The observatory, which will allow for data collection over several decades, "is like a laboratory under the sea," said Barth. "We're hoping to get our instruments into this lab."
"It's a competitive process," said Delaney, who will have to compete himself to conduct specific experiments on plate tectonics even though he's leading the construction phase of the project.
"I see this as changing the way scientists work together," he said. "It's no longer going to be individuals or small groups of scientists going out alone on a ship and collecting data. We'll have to learn new ways of interacting with each other. It will change how the public interacts with scientists and students."

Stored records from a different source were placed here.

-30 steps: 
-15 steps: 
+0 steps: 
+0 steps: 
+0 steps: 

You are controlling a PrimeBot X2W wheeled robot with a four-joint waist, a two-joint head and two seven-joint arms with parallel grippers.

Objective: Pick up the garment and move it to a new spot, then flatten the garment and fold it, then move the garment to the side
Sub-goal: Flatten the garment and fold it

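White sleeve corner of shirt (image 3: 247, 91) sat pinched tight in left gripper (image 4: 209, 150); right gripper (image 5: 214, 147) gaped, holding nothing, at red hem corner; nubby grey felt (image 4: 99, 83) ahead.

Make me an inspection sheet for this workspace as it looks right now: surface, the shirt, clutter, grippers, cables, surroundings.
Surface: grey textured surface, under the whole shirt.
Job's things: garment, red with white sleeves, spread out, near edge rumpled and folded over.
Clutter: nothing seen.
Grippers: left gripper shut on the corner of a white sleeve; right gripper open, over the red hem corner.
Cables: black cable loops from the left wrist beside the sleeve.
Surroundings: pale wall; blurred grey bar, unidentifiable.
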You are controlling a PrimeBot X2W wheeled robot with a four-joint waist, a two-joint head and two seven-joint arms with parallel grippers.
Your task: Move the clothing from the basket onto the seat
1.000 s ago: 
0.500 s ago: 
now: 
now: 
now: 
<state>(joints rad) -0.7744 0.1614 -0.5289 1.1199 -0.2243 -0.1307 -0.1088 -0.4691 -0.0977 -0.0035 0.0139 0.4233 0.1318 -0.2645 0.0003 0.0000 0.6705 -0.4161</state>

A broad effortRight now, the University of Washington is charged with developing detailed engineering specifications and seeking the needed approvals and permits to clear the way for a six-year construction project to build the facility with $130 million from the National Science Foundation (NSF).
But a much larger consortium of oceanographers in the Joint Oceanographic Institutions has worked to secure the NSF funding for a broad $331 million Ocean Observatories Initiative that reaches across the globe and zeroes in on the West Coast.
The recent congressional approval of NSF funds launched a movement of scientists across the country and the world to make the innovative concept a reality.
Scientists at Oregon State University and the University of California-San Diego have teamed up with the Woods Hole Oceanographic Institution to vie for control of a complementary project focusing just on the West coastline. The group will find out in August if they are the project leaders.